It will make the AI stronger again, also there could be some heavy promotions can lead to retreat or fail from enemy to finish the kill or hills, heavy terrain.

With this it wil decrease the chance of outsmarting the AI and make warfare more dangerous and the game harder because eventually you will loose lots of units in wars or a lot harder to face 2 nations at the same time.

I personally loved that a lot and the thrill when 2 same units face each other because you didnt know who would win or when an older unit makes a lucky blow. Only by special promotions, special terrain or unit UA the battle between 2 units does not end with a fatality, other then that someone always dies leaving the other with either full health or damaged leading other units to finish him(if limit stacking is a go then he could be protected or could even retreat depending on that unit).

Opinions?
 
I don't even know what its saying, but I like Jason Bateman.
 
What is a probabilistic return? A spearman that can defeat a tank?
 
So you want the days of 300 spartans roflstomping tanks everywhere back again? XD

It still can happen in civ 5. Although the last time I pulled off the spearmen vs tank and win was in vanilla civ 5 when hp system was still at ten hps for max. Many a roman tank units was frustrated by my landsknecht spam.

While it was funny defeating ww2 units using knight/pikeman formations with impunity, I don't really care much. I feel that I strongly prefer the current combat system where each battle isn't a fight to the death.
 
What is a probabilistic return? A spearman that can defeat a tank?

Civ5 is still a probabilistic combat system (that means that there's a probability of an outcome, but the exact result isn't certain). What he's talking about is a fight to the death. The original post did not do an adequate job of explaining why the own system was better and my recent memory comparing vanilla Civ5 to G&K (where it was much easier to die in the former) suggests the old system was not better.

The only suggested reason is the AI handled it better, but I don't think that's the case. It seems to me that a greater chance of surviving is something that works in the AI's favor because they're more likely to make dumb mistakes and not have effective reserve units.
 
What I would like to see is stack v. stack combat.

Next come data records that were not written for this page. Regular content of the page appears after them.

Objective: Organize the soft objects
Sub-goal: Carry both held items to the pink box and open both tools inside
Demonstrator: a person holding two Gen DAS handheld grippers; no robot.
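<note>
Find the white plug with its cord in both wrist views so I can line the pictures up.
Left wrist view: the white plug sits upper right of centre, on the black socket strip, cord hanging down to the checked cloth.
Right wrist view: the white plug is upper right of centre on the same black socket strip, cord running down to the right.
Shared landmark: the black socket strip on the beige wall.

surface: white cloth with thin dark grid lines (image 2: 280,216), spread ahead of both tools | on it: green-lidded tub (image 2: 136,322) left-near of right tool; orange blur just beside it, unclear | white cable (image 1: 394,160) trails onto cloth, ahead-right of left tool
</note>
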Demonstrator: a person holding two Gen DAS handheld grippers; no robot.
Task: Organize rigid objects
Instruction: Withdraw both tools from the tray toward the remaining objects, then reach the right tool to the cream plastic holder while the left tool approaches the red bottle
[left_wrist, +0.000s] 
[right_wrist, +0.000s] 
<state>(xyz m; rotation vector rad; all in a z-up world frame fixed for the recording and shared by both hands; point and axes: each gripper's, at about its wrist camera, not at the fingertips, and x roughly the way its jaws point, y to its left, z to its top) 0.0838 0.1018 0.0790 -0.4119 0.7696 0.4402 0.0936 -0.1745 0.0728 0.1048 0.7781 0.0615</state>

Ie one SOD attacks another SOD in one click and then a certain # of units are lost from both sides (and maybe some units damaged as well)
 
What I would like to see is stack v. stack combat.

Ie one SOD attacks another SOD in one click and then a certain # of units are lost from both sides (and maybe some units damaged as well)

Like a Paradox game, huh. Or a Total War game with battles set to auto-resolve.
 
What I would like to see is stack v. stack combat.

Ie one SOD attacks another SOD in one click and then a certain # of units are lost from both sides (and maybe some units damaged as well)

While I don't miss stacks at all, if they were to return, this is the best way to do it. 1upt is a more fun way to handle combat, but this method here at least gets it over with quickly.
 
What I would like to see is stack v. stack combat.

Ie one SOD attacks another SOD in one click and then a certain # of units are lost from both sides (and maybe some units damaged as well)

Isn't this kind of what we have now with the hit point system? Think of an individual Unit as a "stack" of 100 "units." If the Unit takes 17 points of damage, then 17 "units" in that "stack" died during the combat.

The only difference is, instead of having to manually create a stack of various units on our own, we're given a "stack" of 100 identical "units" when the Unit is built/bought/gifted and the "stack" can "reacquire/recruit" more "units" when it heals.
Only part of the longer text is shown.